Exercise details: Of the entries below, copy only those lines that contain the word "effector".

Given records:
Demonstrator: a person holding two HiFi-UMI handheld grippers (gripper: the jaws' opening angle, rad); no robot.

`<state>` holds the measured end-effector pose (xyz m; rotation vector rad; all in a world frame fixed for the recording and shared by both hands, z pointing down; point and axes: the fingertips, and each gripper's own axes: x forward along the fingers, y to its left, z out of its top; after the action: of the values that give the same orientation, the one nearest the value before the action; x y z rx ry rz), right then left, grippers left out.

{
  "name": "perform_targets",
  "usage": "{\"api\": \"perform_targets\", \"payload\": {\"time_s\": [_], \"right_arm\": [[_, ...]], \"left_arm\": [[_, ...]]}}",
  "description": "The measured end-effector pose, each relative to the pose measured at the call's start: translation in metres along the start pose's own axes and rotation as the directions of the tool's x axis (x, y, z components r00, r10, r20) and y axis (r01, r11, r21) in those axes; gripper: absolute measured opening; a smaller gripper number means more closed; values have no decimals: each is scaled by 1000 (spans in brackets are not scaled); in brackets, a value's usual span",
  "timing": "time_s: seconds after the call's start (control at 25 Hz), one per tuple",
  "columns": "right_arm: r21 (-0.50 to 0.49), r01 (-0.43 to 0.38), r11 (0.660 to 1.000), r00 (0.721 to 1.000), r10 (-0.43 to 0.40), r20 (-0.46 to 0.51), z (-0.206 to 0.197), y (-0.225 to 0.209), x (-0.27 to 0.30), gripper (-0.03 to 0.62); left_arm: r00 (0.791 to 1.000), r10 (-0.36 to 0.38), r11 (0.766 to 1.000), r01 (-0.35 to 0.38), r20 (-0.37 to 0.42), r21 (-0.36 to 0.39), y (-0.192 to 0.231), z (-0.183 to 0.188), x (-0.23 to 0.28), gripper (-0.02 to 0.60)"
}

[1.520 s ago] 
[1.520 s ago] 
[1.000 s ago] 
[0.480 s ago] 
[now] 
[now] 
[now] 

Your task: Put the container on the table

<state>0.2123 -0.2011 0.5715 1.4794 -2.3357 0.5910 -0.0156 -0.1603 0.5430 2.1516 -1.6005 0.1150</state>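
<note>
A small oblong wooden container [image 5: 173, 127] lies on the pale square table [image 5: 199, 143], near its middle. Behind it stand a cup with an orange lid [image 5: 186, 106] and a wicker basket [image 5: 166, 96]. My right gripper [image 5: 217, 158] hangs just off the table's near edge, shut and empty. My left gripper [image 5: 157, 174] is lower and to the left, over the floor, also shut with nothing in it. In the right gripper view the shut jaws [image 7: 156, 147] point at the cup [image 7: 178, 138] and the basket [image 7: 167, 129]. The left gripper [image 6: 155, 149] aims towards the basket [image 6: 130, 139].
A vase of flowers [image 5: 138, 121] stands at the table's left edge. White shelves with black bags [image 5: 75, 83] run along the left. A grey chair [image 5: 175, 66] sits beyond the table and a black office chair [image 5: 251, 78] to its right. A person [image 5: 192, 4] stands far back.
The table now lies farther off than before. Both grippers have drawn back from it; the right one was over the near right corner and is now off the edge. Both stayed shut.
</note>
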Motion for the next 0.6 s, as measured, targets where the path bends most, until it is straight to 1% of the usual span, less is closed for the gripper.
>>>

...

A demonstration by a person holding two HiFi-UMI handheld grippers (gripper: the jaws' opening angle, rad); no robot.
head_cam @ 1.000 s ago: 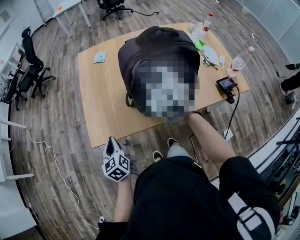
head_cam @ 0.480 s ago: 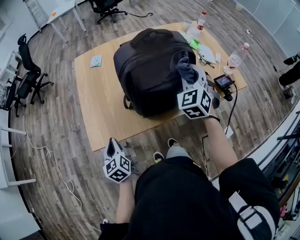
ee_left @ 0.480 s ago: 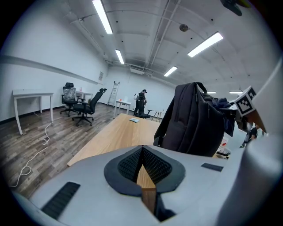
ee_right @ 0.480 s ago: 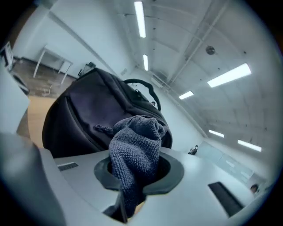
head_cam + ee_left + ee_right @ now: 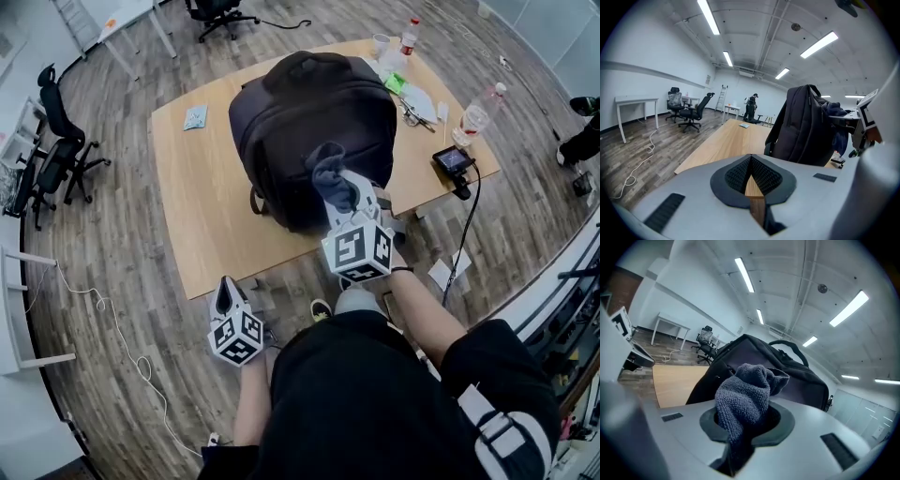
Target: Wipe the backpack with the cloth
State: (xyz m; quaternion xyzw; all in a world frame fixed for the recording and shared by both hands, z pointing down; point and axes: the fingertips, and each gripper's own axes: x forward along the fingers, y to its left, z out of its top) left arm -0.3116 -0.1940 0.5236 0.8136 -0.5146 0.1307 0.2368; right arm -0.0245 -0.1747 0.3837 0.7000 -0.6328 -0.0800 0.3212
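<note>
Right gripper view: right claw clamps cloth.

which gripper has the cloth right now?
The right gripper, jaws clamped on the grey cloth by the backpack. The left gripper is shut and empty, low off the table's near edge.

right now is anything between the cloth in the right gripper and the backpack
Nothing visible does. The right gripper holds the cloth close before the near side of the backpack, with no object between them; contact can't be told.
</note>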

Result:
`<state>` holds the measured end-effector pose (xyz m; rotation vector rad; all in a world frame fixed for the recording and shared by both hands, z pointing down; point and axes: the fingertips, and each gripper's own axes: x forward along the fingers, y to its left, z out of its top; after the action: of the values that give the same orientation, the one nearest the value before the action; x y z rx ry rz), right then left, grippers left out.
  "description": "The measured end-effector pose, each relative to the pose measured at the call's start: translation in metres along the start pose's own axes and rotation as the directions of the tool's x axis (x, y, z components r00, r10, r20) and y axis (r01, r11, r21) in those axes; gripper: absolute measured opening; a smaller gripper number means more closed; values have no decimals: each is scaled by 1000 (spans in brackets are not scaled); in brackets, a value's usual span",

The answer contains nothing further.